## EXERCISE DESCRIPTION
An exact copy of the data is needed, one that excludes all pictures.

<<<<

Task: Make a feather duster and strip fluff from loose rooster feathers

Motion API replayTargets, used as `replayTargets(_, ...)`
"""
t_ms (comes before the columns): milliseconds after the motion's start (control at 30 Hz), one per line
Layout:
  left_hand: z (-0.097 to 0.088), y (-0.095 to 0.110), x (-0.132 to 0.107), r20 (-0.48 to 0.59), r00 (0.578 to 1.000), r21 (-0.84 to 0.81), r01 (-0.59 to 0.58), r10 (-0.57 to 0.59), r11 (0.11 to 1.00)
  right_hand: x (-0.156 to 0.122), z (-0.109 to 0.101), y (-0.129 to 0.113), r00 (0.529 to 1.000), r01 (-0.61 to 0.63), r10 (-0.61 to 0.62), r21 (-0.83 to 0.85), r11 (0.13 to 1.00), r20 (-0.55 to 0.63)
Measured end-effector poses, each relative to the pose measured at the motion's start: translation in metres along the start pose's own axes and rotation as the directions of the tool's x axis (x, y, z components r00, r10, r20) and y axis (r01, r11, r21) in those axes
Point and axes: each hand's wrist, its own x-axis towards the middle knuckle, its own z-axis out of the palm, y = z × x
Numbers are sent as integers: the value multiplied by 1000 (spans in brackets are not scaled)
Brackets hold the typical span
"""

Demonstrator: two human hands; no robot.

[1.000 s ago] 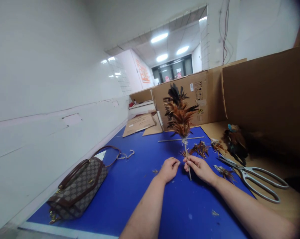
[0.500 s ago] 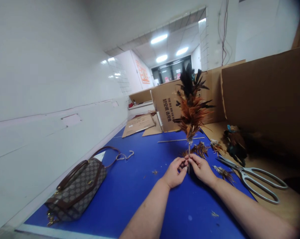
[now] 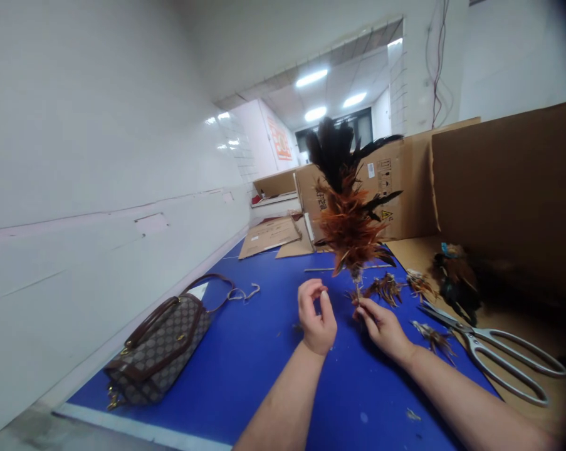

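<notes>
A feather duster (image 3: pixel 351 228) with black feathers on top and rust-brown ones below stands nearly upright over the blue table (image 3: pixel 259 351). My right hand (image 3: pixel 381 326) pinches its thin stick below the feathers. To the left, apart from the stick, my left hand (image 3: pixel 316 318) is raised with curled fingers, thumb and fingertips close together. Whatever it pinches, if anything, is too fine to make out. Behind the right hand lie loose brown feathers (image 3: pixel 387 289), and a small feather tuft (image 3: pixel 433 338) rests to its right.
Large scissors (image 3: pixel 487 344) lie on cardboard at the right, near a dark feather bundle (image 3: pixel 455 282). A patterned handbag (image 3: pixel 163 351) sits at the left with a pale cord (image 3: pixel 245 293) beside it. Cardboard sheets (image 3: pixel 269 237) and a thin stick (image 3: pixel 318 269) lie farther back.
My left hand has moved away from the stick to the left. The duster has turned and tilts slightly left, still in my right hand. The view has shifted a little left.
</notes>
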Motion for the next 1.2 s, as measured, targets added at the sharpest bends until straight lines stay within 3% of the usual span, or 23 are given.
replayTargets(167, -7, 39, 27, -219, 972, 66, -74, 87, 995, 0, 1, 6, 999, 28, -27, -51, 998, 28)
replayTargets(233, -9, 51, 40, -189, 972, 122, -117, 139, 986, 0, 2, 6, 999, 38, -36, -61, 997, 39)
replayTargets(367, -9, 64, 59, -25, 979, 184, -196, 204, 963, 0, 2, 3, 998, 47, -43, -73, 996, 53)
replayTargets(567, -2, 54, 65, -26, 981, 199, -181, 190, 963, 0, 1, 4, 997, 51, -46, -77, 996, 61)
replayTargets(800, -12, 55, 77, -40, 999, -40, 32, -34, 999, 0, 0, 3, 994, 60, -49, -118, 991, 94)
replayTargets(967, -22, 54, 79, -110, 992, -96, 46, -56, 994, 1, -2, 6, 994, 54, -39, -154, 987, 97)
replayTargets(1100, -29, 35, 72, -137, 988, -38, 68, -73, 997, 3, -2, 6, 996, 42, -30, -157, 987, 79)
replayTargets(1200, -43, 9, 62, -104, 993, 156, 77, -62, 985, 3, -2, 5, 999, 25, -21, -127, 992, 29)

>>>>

## RESULT
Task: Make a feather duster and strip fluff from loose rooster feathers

Motion API replayTargets, used as `replayTargets(_, ...)`
"""
t_ms (comes before the columns): milliseconds after the motion's start (control at 30 Hz), one per line
Layout:
  left_hand: z (-0.097 to 0.088), y (-0.095 to 0.110), x (-0.132 to 0.107), r20 (-0.48 to 0.59), r00 (0.578 to 1.000), r21 (-0.84 to 0.81), r01 (-0.59 to 0.58), r10 (-0.57 to 0.59), r11 (0.11 to 1.00)
  right_hand: x (-0.156 to 0.122), z (-0.109 to 0.101), y (-0.129 to 0.113), r00 (0.529 to 1.000), r01 (-0.61 to 0.63), r10 (-0.61 to 0.62), r21 (-0.83 to 0.85), r11 (0.13 to 1.00), r20 (-0.55 to 0.63)
Measured end-effector poses, each relative to the pose measured at the motion's start: translation in metres along the start pose's own axes and rotation as the directions of the tool's x axis (x, y, z components r00, r10, r20) and y axis (r01, r11, r21) in those axes
Point and axes: each hand's wrist, its own x-axis towards the middle knuckle, its own z-axis out of the palm, y = z × x
Numbers are sent as integers: the value multiplied by 1000 (spans in brackets are not scaled)
Brackets hold the typical span
"""

Demonstrator: two human hands; no robot.

[1.000 s ago] 
[0.500 s ago] 
[now] 

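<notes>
A feather duster (image 3: pixel 351 228) with black feathers on top and rust-brown ones below stands nearly upright over the blue table (image 3: pixel 259 351). My right hand (image 3: pixel 381 326) pinches its thin stick below the feathers. To the left, apart from the stick, my left hand (image 3: pixel 316 318) is raised with curled fingers, thumb and fingertips close together. Whatever it pinches, if anything, is too fine to make out. Behind the right hand lie loose brown feathers (image 3: pixel 387 289), and a small feather tuft (image 3: pixel 433 338) rests to its right.
Large scissors (image 3: pixel 487 344) lie on cardboard at the right, near a dark feather bundle (image 3: pixel 455 282). A patterned handbag (image 3: pixel 163 351) sits at the left with a pale cord (image 3: pixel 245 293) beside it. Cardboard sheets (image 3: pixel 269 237) and a thin stick (image 3: pixel 318 269) lie farther back.
My left hand has moved away from the stick to the left. The duster has turned and tilts slightly left, still in my right hand. The view has shifted a little left.
</notes>
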Motion for the next 1.2 s, as measured, targets added at the sharpest bends until straight lines stay within 3% of the usual span, or 23 are given.
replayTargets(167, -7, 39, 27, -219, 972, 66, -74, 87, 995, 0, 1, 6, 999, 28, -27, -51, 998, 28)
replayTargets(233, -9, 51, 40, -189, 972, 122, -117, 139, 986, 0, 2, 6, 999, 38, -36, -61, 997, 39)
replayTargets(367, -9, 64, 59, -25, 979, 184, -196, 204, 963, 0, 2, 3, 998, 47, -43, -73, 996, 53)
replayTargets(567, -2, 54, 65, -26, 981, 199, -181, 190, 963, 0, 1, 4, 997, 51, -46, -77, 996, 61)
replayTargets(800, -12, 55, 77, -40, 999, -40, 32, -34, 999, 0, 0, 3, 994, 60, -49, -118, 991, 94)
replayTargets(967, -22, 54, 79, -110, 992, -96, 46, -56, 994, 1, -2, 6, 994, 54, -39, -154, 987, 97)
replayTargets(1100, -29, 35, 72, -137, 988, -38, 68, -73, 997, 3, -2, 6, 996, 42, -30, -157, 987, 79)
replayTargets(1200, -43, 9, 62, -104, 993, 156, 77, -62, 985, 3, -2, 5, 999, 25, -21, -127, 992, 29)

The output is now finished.